La collaborazione con tua sorella continua.

«È lei che si occupa degli eventi agrituristici qui in cantina e da quando ha iniziato nel periodo estivo (da metà giugno a inizio ottobre) a gestire la capanna Scaletta in alta valle di Blenio, di proprietà della SAT Lucomagno, facciamo anche un bianco e un rosso con un’etichetta esclusiva per lei. Il fatto di poter servire i nostri affettati e i vini che facciamo noi e quel rapporto che si crea con i clienti che ti conoscono per me è molto importante. Sai, quando qualcuno, sotto Natale, viene qui a prendere magari un salame e magari anche un gallo, perché a Natale vendiamo anche i galli che alleviamo, e poi prende anche un paio di bottiglie di vino: sapere che mette in tavola diversi nostri prodotti è una bella soddisfazione. Noi, per il nostro pranzo di Natale in famiglia, non compriamo praticamente niente. Si tratta di un pranzo semplice, con i nostri salumi, il nostro affettato, il nostro gallo, le verdure del nostro orto e beviamo il vino che facciamo noi. È eccezionale avere una tavola imbandita a Natale con tutti prodotti fatti da noi».

Che salumi fai?

«I classici ticinesi: salami, mortadella, codegotti, pancetta, lardo, luganighetta, luganiga, prosciutti, coppe.Con la luganiga e la luganighetta c’è sempre un po’ di confusione, perché ci sono quelli che le chiamano tutte e due “salsiccia”. E poi per noi, nel Mendrisiotto, le luganighe sono i cudéghitt, invece i cotechini sono i codégott, allora può capitare che si faccia un po’ di confusione, ma poi, alla fine, ci si capisce. A me, sia per i vini che per i salumi, non interessano i grandi volumi, cerco un prodotto che sia apprezzabile e di qualità e buona parte di quello che vendo lo vendo in vendita diretta o con l’attività agrituristica».

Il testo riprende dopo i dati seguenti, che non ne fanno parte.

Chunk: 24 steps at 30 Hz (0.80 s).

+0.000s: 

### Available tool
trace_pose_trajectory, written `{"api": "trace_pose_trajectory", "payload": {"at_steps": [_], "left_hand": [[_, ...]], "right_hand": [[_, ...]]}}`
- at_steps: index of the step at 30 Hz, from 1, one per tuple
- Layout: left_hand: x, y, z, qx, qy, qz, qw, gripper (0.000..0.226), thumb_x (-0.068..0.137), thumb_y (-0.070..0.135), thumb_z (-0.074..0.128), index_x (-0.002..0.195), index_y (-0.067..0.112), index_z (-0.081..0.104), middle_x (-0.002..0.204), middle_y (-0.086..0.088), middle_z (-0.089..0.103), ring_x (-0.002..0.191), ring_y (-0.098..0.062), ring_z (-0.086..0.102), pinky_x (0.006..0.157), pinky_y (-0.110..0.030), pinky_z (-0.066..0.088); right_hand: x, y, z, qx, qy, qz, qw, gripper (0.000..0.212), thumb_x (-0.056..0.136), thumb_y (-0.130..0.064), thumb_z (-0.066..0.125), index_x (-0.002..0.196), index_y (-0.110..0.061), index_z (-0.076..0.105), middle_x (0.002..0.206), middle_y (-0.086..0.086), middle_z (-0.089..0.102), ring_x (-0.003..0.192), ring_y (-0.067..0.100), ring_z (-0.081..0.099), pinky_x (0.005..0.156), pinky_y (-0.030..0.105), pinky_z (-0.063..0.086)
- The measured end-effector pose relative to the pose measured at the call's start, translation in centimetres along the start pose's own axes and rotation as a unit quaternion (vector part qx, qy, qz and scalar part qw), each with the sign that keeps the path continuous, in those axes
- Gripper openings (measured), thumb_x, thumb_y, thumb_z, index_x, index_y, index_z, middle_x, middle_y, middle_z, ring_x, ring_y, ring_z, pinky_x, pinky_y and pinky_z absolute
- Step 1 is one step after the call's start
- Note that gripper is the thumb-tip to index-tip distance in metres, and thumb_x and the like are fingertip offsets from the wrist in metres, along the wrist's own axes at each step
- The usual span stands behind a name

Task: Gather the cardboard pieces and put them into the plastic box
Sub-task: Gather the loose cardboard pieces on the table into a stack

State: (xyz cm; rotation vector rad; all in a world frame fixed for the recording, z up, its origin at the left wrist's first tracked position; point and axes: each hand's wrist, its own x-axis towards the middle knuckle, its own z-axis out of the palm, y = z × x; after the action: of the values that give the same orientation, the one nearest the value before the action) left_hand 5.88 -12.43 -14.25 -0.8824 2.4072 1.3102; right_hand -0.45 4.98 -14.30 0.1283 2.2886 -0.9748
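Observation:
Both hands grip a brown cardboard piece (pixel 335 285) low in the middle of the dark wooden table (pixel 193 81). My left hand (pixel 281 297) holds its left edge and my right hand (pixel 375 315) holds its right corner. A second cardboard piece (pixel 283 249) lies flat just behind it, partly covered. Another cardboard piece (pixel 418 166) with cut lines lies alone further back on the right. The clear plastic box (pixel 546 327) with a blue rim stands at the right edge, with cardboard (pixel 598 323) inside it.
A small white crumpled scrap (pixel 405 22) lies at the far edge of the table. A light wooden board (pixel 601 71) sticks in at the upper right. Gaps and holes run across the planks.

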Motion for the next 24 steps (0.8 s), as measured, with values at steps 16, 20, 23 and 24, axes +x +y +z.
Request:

Però hai anche altri canali di smercio

«Anche se buona parte delle vendite le faccio qui in cantina, o durante gli eventi come cantine aperte, o a San Martino che per noi è un po’ il clou della stagione, ho anche alcuni buoni clienti tra i rivenditori. Mi dà anche molta soddisfazione lavorare con quei ristoratori che hanno competenza nel loro lavoro e con cui si sviluppa un rapporto di fiducia e di scambio».

E per il futuro?

«Quest’idea di unire cibo e vino, di creare abbinamenti e di avere a che fare direttamente con le persone mi affascina da sempre. Si sente spesso parlare di esperienza legata al prodotto e io sono convinto che tanto per i turisti, quanto per i clienti locali, si possa fare ancora molto per fargli assaggiare un pezzo di Ticino. Ho tante idee in testa, tanti spunti e mi piacerebbe molto andare in quella direzione lì».